でも一方で、透明な募金箱の中に1万円札が入っているのを見ることがあります。まわりはほとんどが小銭ですから、高額紙幣はやけに目立つんです。ここに10円玉や1円玉を入れるのは単なる気休めというか、ささやかな自己満足にすぎないでしょう。しかし1万円という少なくない額を、黙って無記名のまま募金箱の中へ放り込む。そんなことは本物の善意がなければできません。尊敬に値する行為だと思います。
ただ、僕自身はそこまでの善意を持つことができません。また、半端な釣り銭を寄付するくらいでは何の役にも立たないと決めつけているので、小銭だって出しません。それよりも、被災地のみなさんの気の毒なありさまを見聞きするにつけ、「明日はわが身」という思いを深くします。他人に施しをしている場合ではなく、少しはまとまった金を用意するとかして、自分の身は自分で守らなくちゃいけないなと感じています。

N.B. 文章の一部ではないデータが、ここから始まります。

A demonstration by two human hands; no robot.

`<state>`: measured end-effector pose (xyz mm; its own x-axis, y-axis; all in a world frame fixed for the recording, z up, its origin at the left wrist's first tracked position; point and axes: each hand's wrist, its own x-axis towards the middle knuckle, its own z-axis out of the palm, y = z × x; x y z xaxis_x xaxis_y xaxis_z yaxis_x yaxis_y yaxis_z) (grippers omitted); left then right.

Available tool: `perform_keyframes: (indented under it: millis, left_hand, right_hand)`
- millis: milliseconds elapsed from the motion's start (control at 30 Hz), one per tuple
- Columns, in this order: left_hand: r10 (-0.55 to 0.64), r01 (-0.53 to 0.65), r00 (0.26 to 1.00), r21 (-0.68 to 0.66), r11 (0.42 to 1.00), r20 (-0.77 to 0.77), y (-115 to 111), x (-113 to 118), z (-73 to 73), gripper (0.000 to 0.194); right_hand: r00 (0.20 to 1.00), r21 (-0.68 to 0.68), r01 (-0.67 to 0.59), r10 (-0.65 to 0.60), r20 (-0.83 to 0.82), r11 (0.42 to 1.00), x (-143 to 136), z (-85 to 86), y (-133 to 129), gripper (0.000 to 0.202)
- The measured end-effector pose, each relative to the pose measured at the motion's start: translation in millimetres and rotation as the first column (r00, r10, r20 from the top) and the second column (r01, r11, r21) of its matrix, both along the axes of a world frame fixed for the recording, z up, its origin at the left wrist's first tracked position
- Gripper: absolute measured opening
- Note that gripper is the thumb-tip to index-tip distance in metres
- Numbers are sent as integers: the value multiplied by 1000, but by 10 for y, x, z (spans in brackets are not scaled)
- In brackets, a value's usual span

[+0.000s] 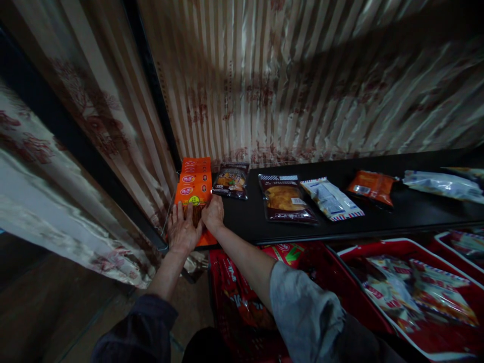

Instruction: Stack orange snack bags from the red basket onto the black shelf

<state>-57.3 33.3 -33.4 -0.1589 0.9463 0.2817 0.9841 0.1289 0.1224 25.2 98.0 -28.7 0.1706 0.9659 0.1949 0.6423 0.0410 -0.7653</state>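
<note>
Several orange snack packets [194, 187] lie overlapping in a row at the left end of a black shelf [245, 224]. My left hand [183, 231] rests on the nearest packet, its fingers stretched out flat over the left side. Beside it, my right hand [213, 213] is closed with curled fingers at the same packet's right edge; the fingertips are partly hidden. A dark snack bag [231, 180] lies just behind and to the right of my right hand.
Farther right on the shelf lie a brown bag [285, 199], a white bag [333, 198], an orange-red bag [372, 187] and a silvery bag [442, 185]. Red baskets [393, 242] of packets stand below. A black post [151, 75] and striped curtains [264, 101] border the shelf.
</note>
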Motion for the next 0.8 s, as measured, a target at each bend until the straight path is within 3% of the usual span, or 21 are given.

その意味で、ボランティアにも軽い反発を覚えます。北町貫多(芥川賞受賞作『苦役列車』の主人公)が東北へボランティアに行く図なんて想像できません。その代わり、日当いくらで仮設住宅をつくるという仕事があれば、被災地行きのバスに乗るでしょう。もっとも、ろくに稼がないうちに現地で被災者やボランティアといざこざを起こし、東京へ帰ってきてしまうだろうと思いますけれど(笑)。
そんな僕ですが、作家・藤澤清造の「歿後弟子」を自任し、個人全集の発刊を目指しています。清造研究では誰にも負けない第一人者でありたいと自負しています。ときには資料購入のため大金を投じます。
たとえば、古書市場に一品ものの清造の肉筆資料が出品されることがあります。入札なので、競合する誰かに高い値段をつけられたらおしまいです。だから、ほかの誰にも追いつけないくらい高い値段で応札します。そういうことはこれまでに幾度もありました。